(Stored entries)
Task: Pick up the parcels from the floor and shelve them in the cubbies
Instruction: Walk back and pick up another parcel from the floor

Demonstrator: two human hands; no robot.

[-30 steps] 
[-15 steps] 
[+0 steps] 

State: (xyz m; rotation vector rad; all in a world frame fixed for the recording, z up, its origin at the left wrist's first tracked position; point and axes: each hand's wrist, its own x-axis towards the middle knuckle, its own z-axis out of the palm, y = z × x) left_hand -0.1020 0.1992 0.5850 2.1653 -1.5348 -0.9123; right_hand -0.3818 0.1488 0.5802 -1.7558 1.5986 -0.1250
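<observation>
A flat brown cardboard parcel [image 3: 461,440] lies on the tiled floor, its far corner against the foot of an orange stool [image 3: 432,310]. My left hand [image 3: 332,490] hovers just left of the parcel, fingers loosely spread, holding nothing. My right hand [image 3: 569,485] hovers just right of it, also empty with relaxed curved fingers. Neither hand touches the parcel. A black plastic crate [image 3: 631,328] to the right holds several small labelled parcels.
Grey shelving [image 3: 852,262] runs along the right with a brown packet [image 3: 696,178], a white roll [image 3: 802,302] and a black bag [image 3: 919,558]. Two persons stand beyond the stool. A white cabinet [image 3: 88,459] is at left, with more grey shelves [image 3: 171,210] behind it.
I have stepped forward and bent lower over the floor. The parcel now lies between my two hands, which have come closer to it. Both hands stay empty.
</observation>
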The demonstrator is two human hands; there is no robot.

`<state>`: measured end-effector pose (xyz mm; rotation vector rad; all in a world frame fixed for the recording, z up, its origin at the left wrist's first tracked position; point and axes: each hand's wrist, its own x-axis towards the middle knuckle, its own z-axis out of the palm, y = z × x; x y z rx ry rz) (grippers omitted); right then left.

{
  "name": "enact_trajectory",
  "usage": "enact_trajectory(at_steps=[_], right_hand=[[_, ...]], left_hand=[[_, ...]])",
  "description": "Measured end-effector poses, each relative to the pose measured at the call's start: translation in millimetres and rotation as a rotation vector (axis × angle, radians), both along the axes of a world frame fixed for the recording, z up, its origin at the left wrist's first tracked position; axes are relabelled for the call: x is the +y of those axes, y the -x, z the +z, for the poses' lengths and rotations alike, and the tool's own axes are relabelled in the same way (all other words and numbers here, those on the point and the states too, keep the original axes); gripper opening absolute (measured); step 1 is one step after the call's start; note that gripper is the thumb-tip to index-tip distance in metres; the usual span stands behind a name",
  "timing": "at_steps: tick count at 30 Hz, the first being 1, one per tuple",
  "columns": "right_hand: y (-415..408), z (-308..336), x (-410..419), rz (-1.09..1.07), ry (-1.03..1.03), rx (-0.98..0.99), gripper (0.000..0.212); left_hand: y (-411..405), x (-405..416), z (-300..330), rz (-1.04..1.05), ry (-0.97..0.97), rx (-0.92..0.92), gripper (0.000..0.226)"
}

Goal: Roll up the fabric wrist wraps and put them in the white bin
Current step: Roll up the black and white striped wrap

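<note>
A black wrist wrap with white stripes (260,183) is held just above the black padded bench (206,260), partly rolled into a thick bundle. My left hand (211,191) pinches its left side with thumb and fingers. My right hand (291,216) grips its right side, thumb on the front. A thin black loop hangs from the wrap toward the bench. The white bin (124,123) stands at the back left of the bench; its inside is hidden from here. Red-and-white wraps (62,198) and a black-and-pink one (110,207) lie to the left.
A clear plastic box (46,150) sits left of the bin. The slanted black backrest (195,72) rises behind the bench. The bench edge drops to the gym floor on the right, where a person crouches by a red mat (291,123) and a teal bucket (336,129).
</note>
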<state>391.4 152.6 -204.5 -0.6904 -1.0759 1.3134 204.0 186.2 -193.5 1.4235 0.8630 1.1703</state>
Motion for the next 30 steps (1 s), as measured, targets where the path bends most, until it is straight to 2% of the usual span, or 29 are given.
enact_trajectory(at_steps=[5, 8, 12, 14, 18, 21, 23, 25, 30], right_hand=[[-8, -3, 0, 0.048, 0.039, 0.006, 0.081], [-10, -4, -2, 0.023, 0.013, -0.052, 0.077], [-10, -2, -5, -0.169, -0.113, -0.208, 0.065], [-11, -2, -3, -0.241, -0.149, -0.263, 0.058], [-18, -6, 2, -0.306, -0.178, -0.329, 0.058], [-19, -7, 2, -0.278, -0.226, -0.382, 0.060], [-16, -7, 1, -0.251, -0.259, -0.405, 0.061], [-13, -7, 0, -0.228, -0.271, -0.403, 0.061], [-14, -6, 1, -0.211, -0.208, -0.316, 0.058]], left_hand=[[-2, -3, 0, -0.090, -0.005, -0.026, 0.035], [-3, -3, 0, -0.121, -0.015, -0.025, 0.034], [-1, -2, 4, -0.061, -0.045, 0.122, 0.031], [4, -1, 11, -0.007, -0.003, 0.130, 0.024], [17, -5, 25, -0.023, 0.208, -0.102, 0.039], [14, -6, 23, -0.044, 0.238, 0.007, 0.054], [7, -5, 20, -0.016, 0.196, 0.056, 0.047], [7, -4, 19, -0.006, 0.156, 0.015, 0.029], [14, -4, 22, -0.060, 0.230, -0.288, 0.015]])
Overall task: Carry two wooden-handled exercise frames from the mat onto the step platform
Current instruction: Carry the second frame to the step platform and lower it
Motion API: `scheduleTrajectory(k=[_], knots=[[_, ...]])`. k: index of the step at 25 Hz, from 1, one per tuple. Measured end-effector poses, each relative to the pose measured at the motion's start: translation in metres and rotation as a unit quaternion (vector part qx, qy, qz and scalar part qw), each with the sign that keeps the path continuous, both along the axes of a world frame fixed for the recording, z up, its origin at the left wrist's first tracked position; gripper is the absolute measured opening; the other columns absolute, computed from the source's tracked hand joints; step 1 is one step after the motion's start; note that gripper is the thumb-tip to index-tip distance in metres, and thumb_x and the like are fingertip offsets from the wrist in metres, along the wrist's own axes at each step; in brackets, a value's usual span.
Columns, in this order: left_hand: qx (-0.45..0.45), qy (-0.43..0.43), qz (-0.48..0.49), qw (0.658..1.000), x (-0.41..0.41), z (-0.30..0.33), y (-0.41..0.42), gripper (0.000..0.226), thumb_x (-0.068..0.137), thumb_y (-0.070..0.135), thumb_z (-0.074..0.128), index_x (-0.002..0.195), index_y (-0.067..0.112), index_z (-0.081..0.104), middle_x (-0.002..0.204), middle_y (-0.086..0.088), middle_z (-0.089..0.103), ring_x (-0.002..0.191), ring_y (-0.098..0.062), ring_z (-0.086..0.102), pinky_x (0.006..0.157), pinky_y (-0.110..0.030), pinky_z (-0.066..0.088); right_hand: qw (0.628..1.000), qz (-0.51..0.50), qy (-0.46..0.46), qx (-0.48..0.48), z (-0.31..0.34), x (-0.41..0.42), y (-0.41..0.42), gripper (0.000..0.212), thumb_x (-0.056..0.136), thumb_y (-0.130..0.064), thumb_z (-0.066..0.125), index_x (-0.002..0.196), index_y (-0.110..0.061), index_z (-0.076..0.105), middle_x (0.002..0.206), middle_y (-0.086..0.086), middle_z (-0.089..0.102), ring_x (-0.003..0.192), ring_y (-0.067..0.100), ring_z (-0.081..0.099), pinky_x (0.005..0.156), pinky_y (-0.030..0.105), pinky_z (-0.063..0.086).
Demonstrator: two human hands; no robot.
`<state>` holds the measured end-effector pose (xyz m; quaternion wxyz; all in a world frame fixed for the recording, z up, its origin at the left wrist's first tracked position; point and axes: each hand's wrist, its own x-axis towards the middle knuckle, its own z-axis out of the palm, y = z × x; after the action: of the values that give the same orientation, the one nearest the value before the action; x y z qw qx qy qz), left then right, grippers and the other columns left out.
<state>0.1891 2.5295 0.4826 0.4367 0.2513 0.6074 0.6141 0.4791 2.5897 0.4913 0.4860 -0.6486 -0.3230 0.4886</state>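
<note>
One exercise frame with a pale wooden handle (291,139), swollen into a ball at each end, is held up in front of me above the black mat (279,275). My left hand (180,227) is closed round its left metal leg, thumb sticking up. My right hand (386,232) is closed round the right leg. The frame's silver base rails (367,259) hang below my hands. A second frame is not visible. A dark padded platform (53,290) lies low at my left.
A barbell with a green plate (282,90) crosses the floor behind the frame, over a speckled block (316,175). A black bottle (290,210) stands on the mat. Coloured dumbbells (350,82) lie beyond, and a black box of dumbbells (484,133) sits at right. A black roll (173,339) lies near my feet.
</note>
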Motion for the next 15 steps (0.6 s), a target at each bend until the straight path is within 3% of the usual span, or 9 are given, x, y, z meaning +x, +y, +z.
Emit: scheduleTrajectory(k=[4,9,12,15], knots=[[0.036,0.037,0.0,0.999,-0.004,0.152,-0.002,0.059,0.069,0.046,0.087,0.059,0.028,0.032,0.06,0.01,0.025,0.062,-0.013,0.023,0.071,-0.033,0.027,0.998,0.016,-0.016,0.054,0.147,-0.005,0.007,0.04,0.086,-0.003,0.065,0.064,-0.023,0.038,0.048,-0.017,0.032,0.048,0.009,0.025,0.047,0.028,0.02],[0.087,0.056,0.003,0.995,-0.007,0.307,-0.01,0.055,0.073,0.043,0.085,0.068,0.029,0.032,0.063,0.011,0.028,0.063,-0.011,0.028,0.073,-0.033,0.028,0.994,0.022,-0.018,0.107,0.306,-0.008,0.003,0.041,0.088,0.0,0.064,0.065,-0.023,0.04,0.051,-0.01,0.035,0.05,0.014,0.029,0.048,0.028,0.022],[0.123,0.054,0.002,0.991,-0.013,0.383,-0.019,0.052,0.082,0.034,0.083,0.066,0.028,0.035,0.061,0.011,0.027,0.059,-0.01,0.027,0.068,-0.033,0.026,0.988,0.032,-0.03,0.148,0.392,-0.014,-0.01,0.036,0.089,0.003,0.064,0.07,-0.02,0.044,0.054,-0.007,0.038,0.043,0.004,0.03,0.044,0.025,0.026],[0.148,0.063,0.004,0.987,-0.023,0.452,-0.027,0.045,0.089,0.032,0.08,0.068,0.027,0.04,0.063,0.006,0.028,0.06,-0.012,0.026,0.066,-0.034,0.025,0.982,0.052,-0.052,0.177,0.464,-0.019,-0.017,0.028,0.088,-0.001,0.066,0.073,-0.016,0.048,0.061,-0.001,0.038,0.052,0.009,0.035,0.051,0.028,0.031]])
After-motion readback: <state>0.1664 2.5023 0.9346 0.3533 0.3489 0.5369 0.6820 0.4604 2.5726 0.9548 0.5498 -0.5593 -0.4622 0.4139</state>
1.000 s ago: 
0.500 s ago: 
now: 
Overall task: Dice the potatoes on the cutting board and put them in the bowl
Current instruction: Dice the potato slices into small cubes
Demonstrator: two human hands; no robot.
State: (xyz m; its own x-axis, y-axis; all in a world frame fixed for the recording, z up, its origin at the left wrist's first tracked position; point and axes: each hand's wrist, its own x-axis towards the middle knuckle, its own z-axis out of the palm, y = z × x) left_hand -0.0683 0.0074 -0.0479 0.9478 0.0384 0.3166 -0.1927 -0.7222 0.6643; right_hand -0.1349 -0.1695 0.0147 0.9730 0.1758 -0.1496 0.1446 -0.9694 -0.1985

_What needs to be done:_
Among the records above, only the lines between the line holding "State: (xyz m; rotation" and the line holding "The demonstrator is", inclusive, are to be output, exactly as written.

_Exercise response:_
State: (xyz m; rotation vector rad; all in a world frame fixed for the recording, z up, its origin at the left wrist's first tracked position; point and axes: each hand's wrist, its own x-axis towards the middle knuckle, its own z-axis out of the palm, y = z × x) left_hand -0.1020 0.1992 0.5850 2.1653 -1.5348 -0.9123; right_hand -0.3818 0.1488 0.5802 -1.7558 1.5986 -0.1250
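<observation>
A flat brown cardboard parcel [image 3: 461,440] lies on the tiled floor, its far corner against the foot of an orange stool [image 3: 432,310]. My left hand [image 3: 332,490] hovers just left of the parcel, fingers loosely spread, holding nothing. My right hand [image 3: 569,485] hovers just right of it, also empty with relaxed curved fingers. Neither hand touches the parcel. A black plastic crate [image 3: 631,328] to the right holds several small labelled parcels.
Grey shelving [image 3: 852,262] runs along the right with a brown packet [image 3: 696,178], a white roll [image 3: 802,302] and a black bag [image 3: 919,558]. Two persons stand beyond the stool. A white cabinet [image 3: 88,459] is at left, with more grey shelves [image 3: 171,210] behind it.
I have stepped forward and bent lower over the floor. The parcel now lies between my two hands, which have come closer to it. Both hands stay empty.
</observation>
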The demonstrator is two human hands; there is no robot.

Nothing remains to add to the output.